Work item: Reproduce exactly the lines below from the one containing "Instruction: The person" through the one containing "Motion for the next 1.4", including both, and nothing else.

Records for the task:
┌──

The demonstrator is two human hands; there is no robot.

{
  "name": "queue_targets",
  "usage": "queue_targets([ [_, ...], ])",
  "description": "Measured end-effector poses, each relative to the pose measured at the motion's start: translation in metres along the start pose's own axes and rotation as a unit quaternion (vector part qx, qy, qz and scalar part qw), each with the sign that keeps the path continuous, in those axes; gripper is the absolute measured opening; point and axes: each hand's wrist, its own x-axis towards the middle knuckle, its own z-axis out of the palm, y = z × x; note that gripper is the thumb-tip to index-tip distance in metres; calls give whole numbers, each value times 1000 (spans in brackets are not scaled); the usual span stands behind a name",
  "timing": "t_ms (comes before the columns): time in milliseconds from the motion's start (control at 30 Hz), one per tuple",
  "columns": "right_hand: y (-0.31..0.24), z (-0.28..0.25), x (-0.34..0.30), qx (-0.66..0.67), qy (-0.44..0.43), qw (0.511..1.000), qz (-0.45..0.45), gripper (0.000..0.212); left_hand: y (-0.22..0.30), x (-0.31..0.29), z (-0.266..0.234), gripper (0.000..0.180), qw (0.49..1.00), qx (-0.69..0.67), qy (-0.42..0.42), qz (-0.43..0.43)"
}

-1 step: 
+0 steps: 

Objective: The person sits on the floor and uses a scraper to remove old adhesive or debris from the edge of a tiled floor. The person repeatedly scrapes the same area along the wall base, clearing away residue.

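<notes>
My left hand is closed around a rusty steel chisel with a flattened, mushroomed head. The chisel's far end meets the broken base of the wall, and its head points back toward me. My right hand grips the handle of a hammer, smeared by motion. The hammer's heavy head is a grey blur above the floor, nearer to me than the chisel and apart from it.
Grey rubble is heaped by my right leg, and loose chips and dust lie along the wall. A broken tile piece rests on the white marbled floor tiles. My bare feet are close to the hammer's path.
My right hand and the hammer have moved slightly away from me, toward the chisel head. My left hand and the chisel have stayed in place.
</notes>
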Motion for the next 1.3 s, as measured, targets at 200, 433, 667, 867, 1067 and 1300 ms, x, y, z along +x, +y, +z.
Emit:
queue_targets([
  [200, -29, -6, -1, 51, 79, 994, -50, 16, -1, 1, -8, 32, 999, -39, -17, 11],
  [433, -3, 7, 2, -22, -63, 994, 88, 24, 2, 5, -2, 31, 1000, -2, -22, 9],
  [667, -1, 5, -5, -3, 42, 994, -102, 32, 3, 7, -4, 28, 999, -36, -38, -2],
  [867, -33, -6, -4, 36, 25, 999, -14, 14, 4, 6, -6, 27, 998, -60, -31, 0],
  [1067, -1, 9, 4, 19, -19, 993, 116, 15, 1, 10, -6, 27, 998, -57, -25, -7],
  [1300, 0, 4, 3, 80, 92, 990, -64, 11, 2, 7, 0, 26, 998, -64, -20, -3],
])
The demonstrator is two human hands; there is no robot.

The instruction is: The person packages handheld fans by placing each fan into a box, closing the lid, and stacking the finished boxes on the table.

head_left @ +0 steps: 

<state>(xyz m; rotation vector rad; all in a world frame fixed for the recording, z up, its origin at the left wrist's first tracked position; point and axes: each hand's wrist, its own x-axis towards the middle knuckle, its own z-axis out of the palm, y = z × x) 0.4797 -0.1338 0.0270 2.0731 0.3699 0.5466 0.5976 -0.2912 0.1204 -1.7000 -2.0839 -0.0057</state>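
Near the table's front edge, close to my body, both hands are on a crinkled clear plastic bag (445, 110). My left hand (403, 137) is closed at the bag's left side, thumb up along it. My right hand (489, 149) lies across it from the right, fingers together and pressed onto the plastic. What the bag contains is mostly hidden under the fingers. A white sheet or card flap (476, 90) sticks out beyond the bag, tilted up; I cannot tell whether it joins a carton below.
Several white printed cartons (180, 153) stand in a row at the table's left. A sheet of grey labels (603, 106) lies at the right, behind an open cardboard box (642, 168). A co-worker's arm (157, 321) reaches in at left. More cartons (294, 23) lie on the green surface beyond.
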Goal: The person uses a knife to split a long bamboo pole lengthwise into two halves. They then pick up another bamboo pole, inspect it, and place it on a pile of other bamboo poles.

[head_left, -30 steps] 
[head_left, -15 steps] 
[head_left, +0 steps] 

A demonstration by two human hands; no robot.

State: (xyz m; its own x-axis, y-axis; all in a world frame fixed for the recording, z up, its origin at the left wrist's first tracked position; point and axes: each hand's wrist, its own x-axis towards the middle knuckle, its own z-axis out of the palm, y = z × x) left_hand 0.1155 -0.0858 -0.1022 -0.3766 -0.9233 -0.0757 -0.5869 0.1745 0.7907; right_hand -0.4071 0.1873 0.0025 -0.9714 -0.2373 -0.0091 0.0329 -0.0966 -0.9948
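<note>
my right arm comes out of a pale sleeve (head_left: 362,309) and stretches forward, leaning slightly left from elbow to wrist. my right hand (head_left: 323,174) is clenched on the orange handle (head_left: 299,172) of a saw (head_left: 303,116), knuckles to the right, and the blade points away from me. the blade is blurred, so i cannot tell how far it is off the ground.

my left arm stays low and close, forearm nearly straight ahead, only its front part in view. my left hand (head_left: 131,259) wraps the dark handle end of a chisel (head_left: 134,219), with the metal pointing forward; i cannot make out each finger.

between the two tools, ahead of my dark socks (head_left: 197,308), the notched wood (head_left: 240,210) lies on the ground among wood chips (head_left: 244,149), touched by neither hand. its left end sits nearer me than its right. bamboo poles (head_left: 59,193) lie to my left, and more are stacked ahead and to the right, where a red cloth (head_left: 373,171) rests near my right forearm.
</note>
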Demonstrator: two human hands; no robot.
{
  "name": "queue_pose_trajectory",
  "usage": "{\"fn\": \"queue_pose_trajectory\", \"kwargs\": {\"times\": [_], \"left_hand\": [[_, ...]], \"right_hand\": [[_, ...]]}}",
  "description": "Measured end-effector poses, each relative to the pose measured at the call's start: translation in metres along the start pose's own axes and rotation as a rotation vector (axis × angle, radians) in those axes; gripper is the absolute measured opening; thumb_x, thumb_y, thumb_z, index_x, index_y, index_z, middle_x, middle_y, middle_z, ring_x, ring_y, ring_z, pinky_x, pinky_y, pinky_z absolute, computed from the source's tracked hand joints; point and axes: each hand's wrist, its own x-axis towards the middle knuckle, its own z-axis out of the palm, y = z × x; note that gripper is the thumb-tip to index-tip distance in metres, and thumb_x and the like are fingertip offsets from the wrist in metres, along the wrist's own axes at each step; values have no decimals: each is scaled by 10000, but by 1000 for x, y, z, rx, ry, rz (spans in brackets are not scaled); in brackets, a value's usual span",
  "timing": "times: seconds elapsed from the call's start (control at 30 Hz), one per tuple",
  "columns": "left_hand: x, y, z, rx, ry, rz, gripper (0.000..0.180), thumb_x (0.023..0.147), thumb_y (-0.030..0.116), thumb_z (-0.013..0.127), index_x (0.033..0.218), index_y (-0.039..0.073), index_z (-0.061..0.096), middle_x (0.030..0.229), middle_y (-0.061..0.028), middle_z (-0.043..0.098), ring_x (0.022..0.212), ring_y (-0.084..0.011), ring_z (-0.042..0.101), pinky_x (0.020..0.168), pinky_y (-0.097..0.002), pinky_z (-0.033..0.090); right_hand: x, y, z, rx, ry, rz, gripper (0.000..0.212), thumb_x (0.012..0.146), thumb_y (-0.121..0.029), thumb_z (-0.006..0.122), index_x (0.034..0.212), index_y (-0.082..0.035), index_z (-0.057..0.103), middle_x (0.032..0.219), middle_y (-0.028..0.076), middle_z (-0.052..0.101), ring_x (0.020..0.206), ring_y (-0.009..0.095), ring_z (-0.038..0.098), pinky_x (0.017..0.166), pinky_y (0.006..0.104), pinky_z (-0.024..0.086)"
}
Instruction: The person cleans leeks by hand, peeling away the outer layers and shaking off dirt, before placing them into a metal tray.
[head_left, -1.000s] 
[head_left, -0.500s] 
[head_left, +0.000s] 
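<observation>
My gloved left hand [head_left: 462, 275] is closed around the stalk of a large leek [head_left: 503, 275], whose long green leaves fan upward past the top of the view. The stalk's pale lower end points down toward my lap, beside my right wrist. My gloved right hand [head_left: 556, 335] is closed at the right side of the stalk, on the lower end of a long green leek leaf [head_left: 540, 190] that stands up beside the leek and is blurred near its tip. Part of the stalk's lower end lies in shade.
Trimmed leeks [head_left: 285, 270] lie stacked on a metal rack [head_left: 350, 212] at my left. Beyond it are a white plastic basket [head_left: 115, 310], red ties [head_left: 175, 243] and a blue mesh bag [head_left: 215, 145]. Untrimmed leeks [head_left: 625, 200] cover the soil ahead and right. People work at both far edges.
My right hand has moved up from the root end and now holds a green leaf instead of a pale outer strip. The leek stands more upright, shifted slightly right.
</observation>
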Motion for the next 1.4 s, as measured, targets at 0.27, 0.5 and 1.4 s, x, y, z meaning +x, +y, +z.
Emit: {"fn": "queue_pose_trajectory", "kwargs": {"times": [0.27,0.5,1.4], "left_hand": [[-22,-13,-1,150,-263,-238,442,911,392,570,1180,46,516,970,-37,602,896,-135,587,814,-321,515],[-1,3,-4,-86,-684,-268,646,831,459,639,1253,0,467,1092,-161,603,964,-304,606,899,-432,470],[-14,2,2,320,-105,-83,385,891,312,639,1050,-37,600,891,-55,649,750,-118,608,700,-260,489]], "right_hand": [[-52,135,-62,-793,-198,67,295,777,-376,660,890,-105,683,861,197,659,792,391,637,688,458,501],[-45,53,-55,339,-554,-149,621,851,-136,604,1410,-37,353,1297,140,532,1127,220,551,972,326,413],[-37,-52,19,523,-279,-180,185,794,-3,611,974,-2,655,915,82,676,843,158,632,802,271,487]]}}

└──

Result of the task:
Instruction: The person cleans leeks by hand, peeling away the outer layers and shaking off dirt, before placing them into a metal tray.
[head_left, -1.000s] 
[head_left, -0.500s] 
[head_left, +0.000s] 
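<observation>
My gloved left hand [head_left: 462, 275] is closed around the stalk of a large leek [head_left: 503, 275], whose long green leaves fan upward past the top of the view. The stalk's pale lower end points down toward my lap, beside my right wrist. My gloved right hand [head_left: 556, 335] is closed at the right side of the stalk, on the lower end of a long green leek leaf [head_left: 540, 190] that stands up beside the leek and is blurred near its tip. Part of the stalk's lower end lies in shade.
Trimmed leeks [head_left: 285, 270] lie stacked on a metal rack [head_left: 350, 212] at my left. Beyond it are a white plastic basket [head_left: 115, 310], red ties [head_left: 175, 243] and a blue mesh bag [head_left: 215, 145]. Untrimmed leeks [head_left: 625, 200] cover the soil ahead and right. People work at both far edges.
My right hand has moved up from the root end and now holds a green leaf instead of a pale outer strip. The leek stands more upright, shifted slightly right.
</observation>
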Motion for the next 1.4 s, as measured, targets at 0.27, 0.5 and 1.4 s, x, y, z meaning +x, +y, +z.

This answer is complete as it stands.